Detect colonies using Otsu’s automatic threshold
from phenotypic import Image
from phenotypic.detect import OtsuDetector

# Load a plate image
plate = Image.from_image_path("agar_plate.jpg")

# Apply Otsu threshold detection
detector = OtsuDetector(ignore_zeros=True, ignore_borders=True)
detected = detector.apply(plate)

# Access results
mask = detected.objmask[:]  # Binary mask
objmap = detected.objmap[:]  # Labeled map
num_colonies = objmap.max()
print(f"Detected {num_colonies} colonies")

# Iterate over colonies
for colony in detected.objects:
    print(f"Colony {colony.label}: area={colony.area} px")
Compare different threshold strategies
from phenotypic import Image
from phenotypic.detect import (
    OtsuDetector, LiDetector, YenDetector, TriangleDetector
)

plate = Image.from_image_path("agar_plate.jpg")

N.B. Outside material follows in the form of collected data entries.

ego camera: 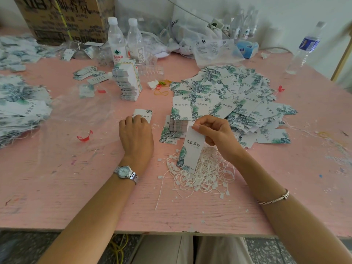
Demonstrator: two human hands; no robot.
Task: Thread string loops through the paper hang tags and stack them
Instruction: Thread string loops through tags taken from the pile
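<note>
Lower centre: we see string loops (202,176) in white tangle on pink surface (76,187). Just above, our right hand (215,134) pinches held tag (191,149) by top edge, thumb and fingers closed on it; tag hangs tilted, lower end over tangle. Centre left: our left hand (136,134), watch (124,172) on wrist, lays relaxed fingers on flat tag (144,113). Beyond, between hands: neat tag stack (180,119). Farther right: loose tag heap (238,88). Upper centre: banded bundles (127,82), water bottles (116,40). Upper left: cardboard box (62,16).
</note>
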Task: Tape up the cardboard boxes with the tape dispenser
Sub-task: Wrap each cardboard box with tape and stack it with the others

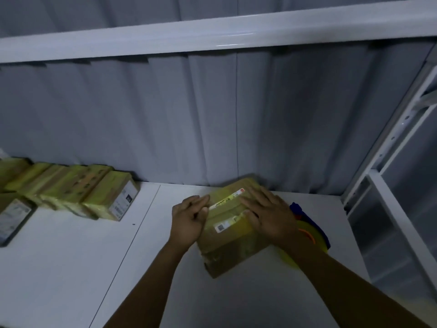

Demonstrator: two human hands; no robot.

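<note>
A cardboard box [230, 242] wrapped in yellowish tape, with white labels on top, lies on the white table [71, 268]. My left hand [189, 217] presses against the box's left side with straight fingers. My right hand [267, 213] lies flat on the box's top right with fingers spread. Behind my right wrist, a blue tape dispenser [307, 221] with a yellow tape roll rests on the table, partly hidden by my arm.
A row of several taped boxes [78, 190] stands at the back left against the grey corrugated wall. A darker box [14, 218] lies at the far left edge. A white shelf frame [390, 185] rises on the right, and a white beam crosses overhead.
</note>
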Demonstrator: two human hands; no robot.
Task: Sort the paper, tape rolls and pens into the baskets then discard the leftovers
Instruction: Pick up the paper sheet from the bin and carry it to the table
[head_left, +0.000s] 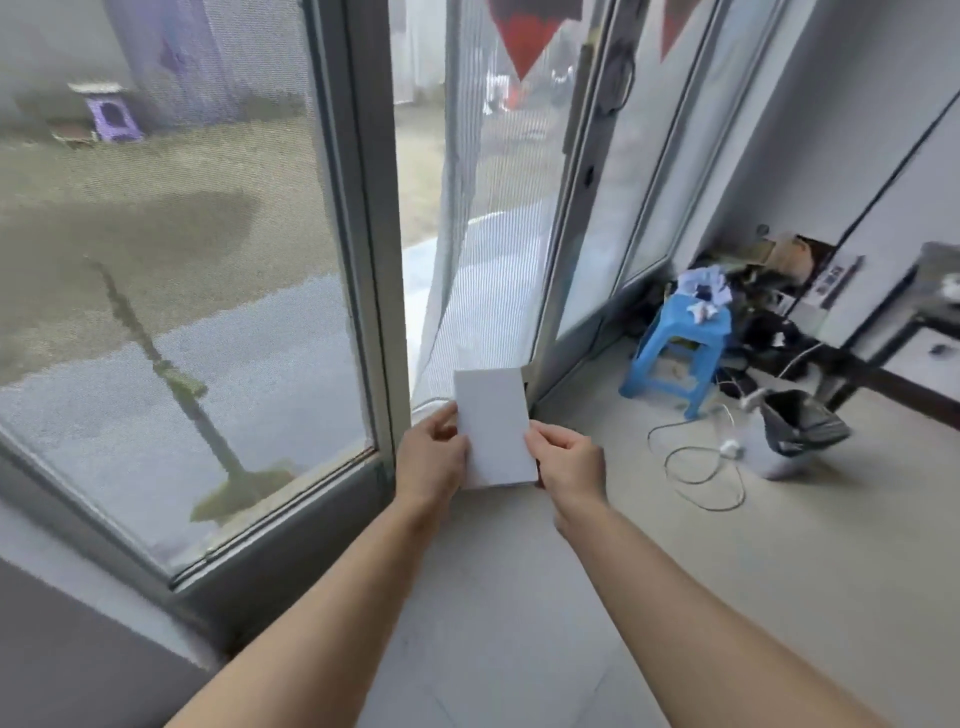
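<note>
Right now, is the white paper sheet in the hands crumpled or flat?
Flat. The white paper sheet shows straight edges and square corners, pinched at its sides by the left hand and right hand.

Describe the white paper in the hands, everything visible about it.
The white paper is a plain, blank rectangle, taller than wide, with no print or marks visible on the side facing the camera. It looks flat and unwrinkled, possibly folded, though that cannot be told. It is held upright in the air, slightly tilted, in front of the doorway. The left hand pinches its left edge and the right hand its right edge, both on the lower half. Nothing else touches it.
</note>
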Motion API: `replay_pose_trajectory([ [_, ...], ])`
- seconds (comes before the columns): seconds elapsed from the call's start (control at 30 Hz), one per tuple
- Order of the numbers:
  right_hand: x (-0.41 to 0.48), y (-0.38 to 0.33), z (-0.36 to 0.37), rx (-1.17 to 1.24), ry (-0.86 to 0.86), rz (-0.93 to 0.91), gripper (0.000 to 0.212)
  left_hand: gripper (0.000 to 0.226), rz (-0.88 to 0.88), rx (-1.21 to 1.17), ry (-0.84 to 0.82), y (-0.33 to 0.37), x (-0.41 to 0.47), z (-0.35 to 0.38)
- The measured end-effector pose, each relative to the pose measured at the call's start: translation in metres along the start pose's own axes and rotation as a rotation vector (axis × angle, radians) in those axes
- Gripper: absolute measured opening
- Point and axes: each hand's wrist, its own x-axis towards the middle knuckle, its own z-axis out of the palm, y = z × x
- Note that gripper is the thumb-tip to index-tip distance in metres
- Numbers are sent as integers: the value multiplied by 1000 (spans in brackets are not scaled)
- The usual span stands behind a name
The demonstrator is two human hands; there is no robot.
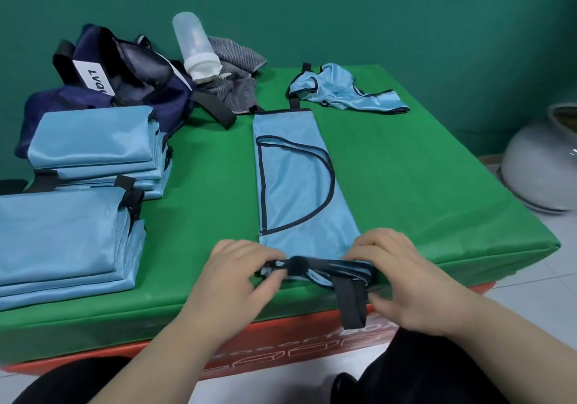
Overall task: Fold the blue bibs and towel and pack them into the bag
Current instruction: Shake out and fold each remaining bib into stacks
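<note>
Left hand (237, 275) and right hand (402, 282), fingers (256, 249) tight around the near end of the blue bib (296, 185) (black strap (351, 303) loose)

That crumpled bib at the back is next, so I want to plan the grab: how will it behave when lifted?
Probably floppy: the crumpled bib lies in loose folds, so it should drape from any pinch. Its sheen suggests slippery fabric that may slide on the green cover. Likely light; its black strap may dangle.
</note>
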Motion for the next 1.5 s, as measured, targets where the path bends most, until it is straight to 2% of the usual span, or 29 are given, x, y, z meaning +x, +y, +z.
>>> replay_pose_trajectory([
  [0.13,9,-2,2,-3,89,-14,57,27,-197,-119,12,7,5,-4],
  [0.23,15,-6,1,137,212,79,45,21,-254,-180,6,11,7,-9],
  [0.33,16,-14,1,354,327,197,44,45,-318,-294,13,11,5,-12],
  [0.37,16,-16,2,431,342,226,42,47,-330,-324,17,11,5,-13],
  [0.53,13,-26,3,743,354,334,28,29,-376,-468,44,20,1,-19],
  [0.6,11,-30,2,822,361,375,26,30,-398,-511,51,23,-2,-21],
  [0.7,7,-35,-1,874,361,398,18,39,-420,-528,44,29,-8,-22],
  [0.8,2,-40,0,937,398,439,30,40,-442,-577,20,42,-15,-28],
  [0.93,-8,-48,2,967,423,491,23,36,-481,-643,8,54,-23,-33],
  [1.03,-10,-53,0,986,453,519,27,22,-487,-696,19,62,-30,-35],
  [1.17,-7,-54,-2,1018,480,547,32,43,-432,-706,-55,65,-40,-37],
  [1.33,-6,-52,-1,1049,457,555,32,52,-426,-544,-73,61,-42,-35],
  [1.5,-6,-49,-2,1072,461,547,31,28,-444,-467,2,58,-34,-32],
])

# Test multiple threshold strategies
detectors = {
    "Otsu": OtsuDetector(),
    "Li": LiDetector(),
    "Yen": YenDetector(),
    "Triangle": TriangleDetector(),
}

for name, detector in detectors.items():
    result = detector.apply(plate)
    num = result.objmap[:].max()
    print(f"{name}: detected {num} colonies")
Build a pipeline with thresholding and refinement
from phenotypic import Image, ImagePipeline
from phenotypic.enhance import ContrastEnhancer
from phenotypic.detect import OtsuDetector
from phenotypic.refine import RemoveSmallObjectsRefiner

# Create pipeline
pipeline = ImagePipeline()
pipeline.add(ContrastEnhancer(factor=1.5))  # Boost contrast
pipeline.add(OtsuDetector(ignore_zeros=True))  # Threshold
pipeline.add(RemoveSmallObjectsRefiner(min_size=50))  # Cleanup

# Process image
plate = Image.from_image_path("agar_plate.jpg")
result = pipeline.operate([plate])[0]

print(f"Final colonies: {result.objmap[:].max()}")
__del__()#

Automatically stop tracemalloc when the object is deleted.

__getstate__()#

Prepare the object for pickling by disposing of any widgets.

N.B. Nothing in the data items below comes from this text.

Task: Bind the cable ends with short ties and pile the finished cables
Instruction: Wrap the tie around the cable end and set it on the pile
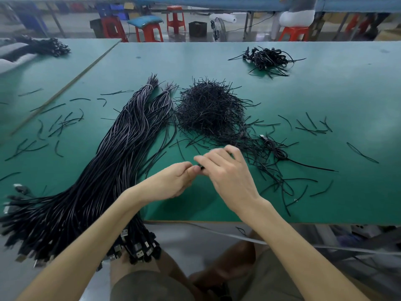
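A thick bundle of long black cables (104,170) lies on the left of the green table (325,94), its USB plugs hanging over the near edge. Beside it sits a heap of short black ties (208,109). A pile of finished cables (268,58) rests at the far right. My left hand (173,181) and my right hand (225,170) meet near the front edge, both pinching a small black cable end or tie between the fingertips; most of it is hidden by the fingers. One coiled cable (276,148) lies just right of my hands.
Loose ties are scattered across the table on both sides. Another dark cable pile (46,47) sits on the adjoining table at far left. Red stools (175,18) and a fan (218,29) stand on the floor beyond. My knees are below the table edge.
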Available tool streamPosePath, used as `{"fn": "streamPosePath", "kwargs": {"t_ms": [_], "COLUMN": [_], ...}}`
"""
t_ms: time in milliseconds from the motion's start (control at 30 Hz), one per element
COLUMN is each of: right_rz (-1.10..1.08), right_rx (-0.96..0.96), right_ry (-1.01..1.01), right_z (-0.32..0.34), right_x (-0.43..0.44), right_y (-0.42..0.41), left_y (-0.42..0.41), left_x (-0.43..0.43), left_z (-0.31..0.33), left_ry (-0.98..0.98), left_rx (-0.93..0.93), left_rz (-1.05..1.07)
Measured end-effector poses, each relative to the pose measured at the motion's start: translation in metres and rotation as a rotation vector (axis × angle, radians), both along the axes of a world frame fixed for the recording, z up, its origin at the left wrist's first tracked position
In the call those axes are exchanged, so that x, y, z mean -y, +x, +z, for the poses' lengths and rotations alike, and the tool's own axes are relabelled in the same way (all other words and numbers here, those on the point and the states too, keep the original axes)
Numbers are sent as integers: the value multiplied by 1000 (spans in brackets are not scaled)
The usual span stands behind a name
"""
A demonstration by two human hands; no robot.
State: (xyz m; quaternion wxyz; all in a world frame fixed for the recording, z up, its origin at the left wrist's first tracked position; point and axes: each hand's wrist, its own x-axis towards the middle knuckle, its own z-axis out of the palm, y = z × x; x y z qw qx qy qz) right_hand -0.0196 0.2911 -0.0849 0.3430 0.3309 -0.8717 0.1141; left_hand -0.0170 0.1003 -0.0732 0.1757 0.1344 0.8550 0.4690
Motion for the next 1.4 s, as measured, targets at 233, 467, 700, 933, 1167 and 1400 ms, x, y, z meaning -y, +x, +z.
{"fn": "streamPosePath", "kwargs": {"t_ms": [233, 467, 700, 933, 1167, 1400], "right_rz": [-251, -516, -540, -501, -443, -468], "right_rx": [406, 664, 603, 599, 752, 655], "right_ry": [-317, -46, 137, -50, -169, -5], "right_z": [2, -12, -12, -12, -11, -10], "right_x": [16, 45, 51, 33, 39, 41], "right_y": [-10, -44, -47, -36, -43, -36], "left_y": [-16, -9, -8, -10, -7, -7], "left_x": [8, -3, -2, -1, -1, -2], "left_z": [-14, -19, -21, -24, -23, -22], "left_ry": [344, 495, 538, 629, 606, 577], "left_rx": [23, 22, 21, 46, 45, 20], "left_rz": [527, 564, 582, 619, 605, 604]}}
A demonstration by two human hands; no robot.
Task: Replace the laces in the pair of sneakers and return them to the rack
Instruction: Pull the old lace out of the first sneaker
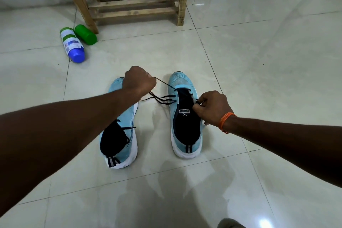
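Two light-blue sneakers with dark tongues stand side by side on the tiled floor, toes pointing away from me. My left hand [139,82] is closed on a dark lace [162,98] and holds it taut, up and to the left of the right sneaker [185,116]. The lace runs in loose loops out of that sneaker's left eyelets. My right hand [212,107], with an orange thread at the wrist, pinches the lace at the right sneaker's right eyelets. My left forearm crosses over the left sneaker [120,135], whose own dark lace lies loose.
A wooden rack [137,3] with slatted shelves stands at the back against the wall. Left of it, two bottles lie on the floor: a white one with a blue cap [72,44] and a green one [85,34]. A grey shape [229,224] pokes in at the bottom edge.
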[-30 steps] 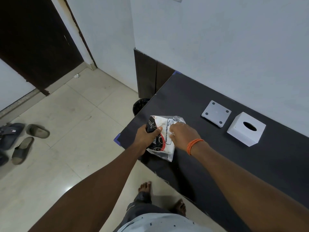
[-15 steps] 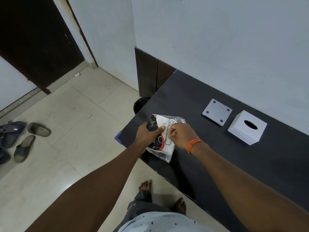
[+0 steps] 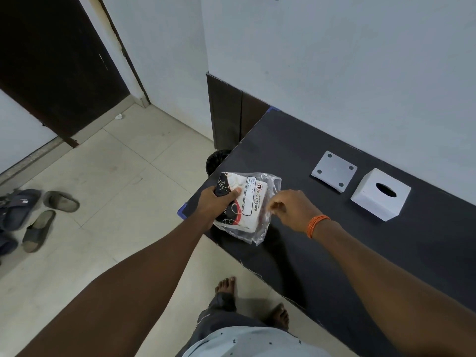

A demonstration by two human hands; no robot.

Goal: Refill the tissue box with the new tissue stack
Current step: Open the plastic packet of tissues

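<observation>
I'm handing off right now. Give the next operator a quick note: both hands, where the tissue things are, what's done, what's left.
Left hand: gripping the wrapped tissue pack above the table's near-left corner.
Right hand: fingers pinching the clear wrapper at the pack's right edge.
Tissue box: white, resting on the table near the wall. Its base plate lies off, just left of it.
Done: base removed, pack picked up.
Left: get the wrapper open, pull out the stack, load it into the box, refit the base.
</observation>
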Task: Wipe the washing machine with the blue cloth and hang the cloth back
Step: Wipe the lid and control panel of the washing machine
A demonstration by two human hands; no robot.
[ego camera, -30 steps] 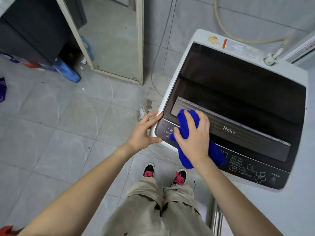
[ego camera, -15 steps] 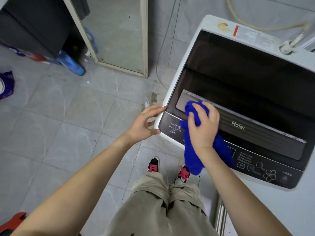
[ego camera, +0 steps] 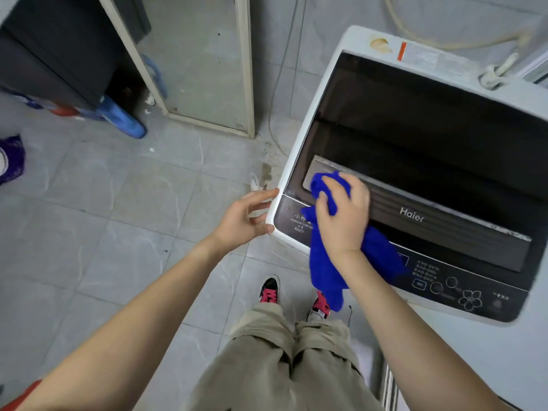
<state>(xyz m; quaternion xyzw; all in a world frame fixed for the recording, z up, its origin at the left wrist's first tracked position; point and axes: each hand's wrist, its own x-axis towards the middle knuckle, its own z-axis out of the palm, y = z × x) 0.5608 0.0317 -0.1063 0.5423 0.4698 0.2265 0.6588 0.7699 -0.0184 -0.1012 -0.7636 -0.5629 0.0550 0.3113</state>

This ensures that UI components (which may contain unpickleable objects like input functions or thread locks) are cleaned up before serialization.

Note

This method modifies the object state by calling dispose_widgets(). Any active widgets will be detached from the object.

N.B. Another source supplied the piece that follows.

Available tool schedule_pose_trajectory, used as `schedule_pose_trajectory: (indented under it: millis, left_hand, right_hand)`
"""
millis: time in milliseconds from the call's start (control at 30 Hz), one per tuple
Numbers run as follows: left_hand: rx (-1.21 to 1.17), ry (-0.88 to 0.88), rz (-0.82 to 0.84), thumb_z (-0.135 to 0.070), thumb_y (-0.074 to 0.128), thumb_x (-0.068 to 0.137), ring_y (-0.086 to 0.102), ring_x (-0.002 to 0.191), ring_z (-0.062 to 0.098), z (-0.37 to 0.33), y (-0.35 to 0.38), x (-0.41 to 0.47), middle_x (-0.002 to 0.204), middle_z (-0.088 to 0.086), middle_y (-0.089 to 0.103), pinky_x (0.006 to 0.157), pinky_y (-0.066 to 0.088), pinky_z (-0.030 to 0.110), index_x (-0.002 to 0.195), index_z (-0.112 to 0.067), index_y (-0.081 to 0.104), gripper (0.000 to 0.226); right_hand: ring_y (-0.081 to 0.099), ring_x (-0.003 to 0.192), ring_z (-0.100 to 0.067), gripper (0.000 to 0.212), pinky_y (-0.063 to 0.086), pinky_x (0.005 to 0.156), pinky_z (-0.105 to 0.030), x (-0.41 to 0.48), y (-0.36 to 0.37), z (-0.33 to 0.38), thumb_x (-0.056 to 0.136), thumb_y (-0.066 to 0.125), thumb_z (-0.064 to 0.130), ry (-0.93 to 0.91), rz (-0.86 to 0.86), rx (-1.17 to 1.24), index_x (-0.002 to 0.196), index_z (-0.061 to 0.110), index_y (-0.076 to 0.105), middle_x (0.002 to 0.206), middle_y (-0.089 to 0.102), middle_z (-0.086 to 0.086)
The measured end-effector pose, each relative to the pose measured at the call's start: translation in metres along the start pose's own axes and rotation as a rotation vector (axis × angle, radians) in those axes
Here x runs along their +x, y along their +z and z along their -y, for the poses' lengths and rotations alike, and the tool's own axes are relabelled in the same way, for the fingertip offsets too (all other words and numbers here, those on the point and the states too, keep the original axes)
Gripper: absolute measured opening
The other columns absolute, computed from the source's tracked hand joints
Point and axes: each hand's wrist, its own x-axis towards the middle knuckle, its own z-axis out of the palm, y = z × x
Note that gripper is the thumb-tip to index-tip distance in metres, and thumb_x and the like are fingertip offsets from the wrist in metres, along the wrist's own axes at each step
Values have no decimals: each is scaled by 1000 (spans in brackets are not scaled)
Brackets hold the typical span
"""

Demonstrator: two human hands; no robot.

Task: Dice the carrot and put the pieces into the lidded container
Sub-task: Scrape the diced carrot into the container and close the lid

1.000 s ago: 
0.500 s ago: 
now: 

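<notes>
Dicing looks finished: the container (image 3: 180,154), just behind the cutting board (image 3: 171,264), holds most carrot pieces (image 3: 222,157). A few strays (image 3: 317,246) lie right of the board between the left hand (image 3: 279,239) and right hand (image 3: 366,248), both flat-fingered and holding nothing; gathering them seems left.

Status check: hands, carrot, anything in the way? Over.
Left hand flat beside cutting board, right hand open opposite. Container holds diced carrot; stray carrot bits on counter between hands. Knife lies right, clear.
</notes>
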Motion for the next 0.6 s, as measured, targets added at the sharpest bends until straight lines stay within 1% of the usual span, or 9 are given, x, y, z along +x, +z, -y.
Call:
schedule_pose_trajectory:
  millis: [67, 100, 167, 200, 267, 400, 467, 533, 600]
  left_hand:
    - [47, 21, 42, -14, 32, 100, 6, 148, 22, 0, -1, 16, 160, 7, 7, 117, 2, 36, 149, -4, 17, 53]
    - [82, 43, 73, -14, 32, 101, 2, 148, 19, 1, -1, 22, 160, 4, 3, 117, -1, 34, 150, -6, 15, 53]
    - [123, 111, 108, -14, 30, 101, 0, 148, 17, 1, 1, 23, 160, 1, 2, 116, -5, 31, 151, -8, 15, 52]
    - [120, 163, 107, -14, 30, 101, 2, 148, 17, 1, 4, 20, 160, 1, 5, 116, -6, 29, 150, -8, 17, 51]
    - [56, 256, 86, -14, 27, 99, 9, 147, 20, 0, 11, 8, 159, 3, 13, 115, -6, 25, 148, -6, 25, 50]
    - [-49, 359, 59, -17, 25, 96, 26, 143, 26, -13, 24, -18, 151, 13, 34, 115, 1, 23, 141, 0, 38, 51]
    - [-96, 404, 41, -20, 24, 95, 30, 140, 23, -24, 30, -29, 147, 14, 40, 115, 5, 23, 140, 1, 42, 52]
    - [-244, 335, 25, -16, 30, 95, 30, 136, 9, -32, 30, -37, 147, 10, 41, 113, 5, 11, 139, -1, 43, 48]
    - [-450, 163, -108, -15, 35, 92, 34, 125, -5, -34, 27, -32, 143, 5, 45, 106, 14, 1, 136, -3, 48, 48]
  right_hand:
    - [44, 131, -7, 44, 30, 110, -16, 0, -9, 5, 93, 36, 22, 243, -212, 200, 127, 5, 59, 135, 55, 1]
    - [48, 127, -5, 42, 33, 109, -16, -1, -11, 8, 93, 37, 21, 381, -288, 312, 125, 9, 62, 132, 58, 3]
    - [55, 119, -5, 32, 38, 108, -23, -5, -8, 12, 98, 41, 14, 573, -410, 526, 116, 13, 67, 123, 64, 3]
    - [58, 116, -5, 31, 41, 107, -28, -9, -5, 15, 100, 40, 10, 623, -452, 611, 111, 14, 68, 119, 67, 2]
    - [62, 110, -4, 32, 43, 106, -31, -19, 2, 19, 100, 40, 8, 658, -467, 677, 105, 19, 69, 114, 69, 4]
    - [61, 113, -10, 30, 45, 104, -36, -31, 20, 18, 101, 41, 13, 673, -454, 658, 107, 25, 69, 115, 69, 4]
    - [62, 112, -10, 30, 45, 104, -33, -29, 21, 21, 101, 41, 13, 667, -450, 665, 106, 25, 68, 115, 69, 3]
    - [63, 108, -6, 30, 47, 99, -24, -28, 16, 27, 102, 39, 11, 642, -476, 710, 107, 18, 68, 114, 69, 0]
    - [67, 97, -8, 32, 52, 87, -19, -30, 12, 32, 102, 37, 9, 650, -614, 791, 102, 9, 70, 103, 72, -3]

apply(image, inplace=False)#

Binarizes the given image gray using the Yen threshold method.

This function modifies the arr image by applying a binary mask to its enhanced gray (enh_gray). The binarization threshold is automatically determined using Yen’s method. The resulting binary mask is stored in the image’s objmask attribute.

Parameters:

image (Image) – The arr image object. It must have an enh_gray attribute, which is used as the basis for creating the binary mask.

Returns:

The arr image object with its objmask attribute updated

to the computed binary mask other_image.

Return type:

Image

dispose_widgets() None#

Drop references to the UI widgets.

Return type:

None

sync_widgets_from_state() None#

Push internal state into widgets.

Return type:

None

widget(image: Image | None = None, show: bool = False) Widget#

Return (and optionally display) the root widget.

Parameters:
  • image (Image | None) – Optional image to visualize. If provided, visualization controls will be added to the widget.

  • show (bool) – Whether to display the widget immediately. Defaults to False.

Returns:

The root widget.

Return type:

ipywidgets.Widget

Raises:

ImportError – If ipywidgets or IPython are not installed.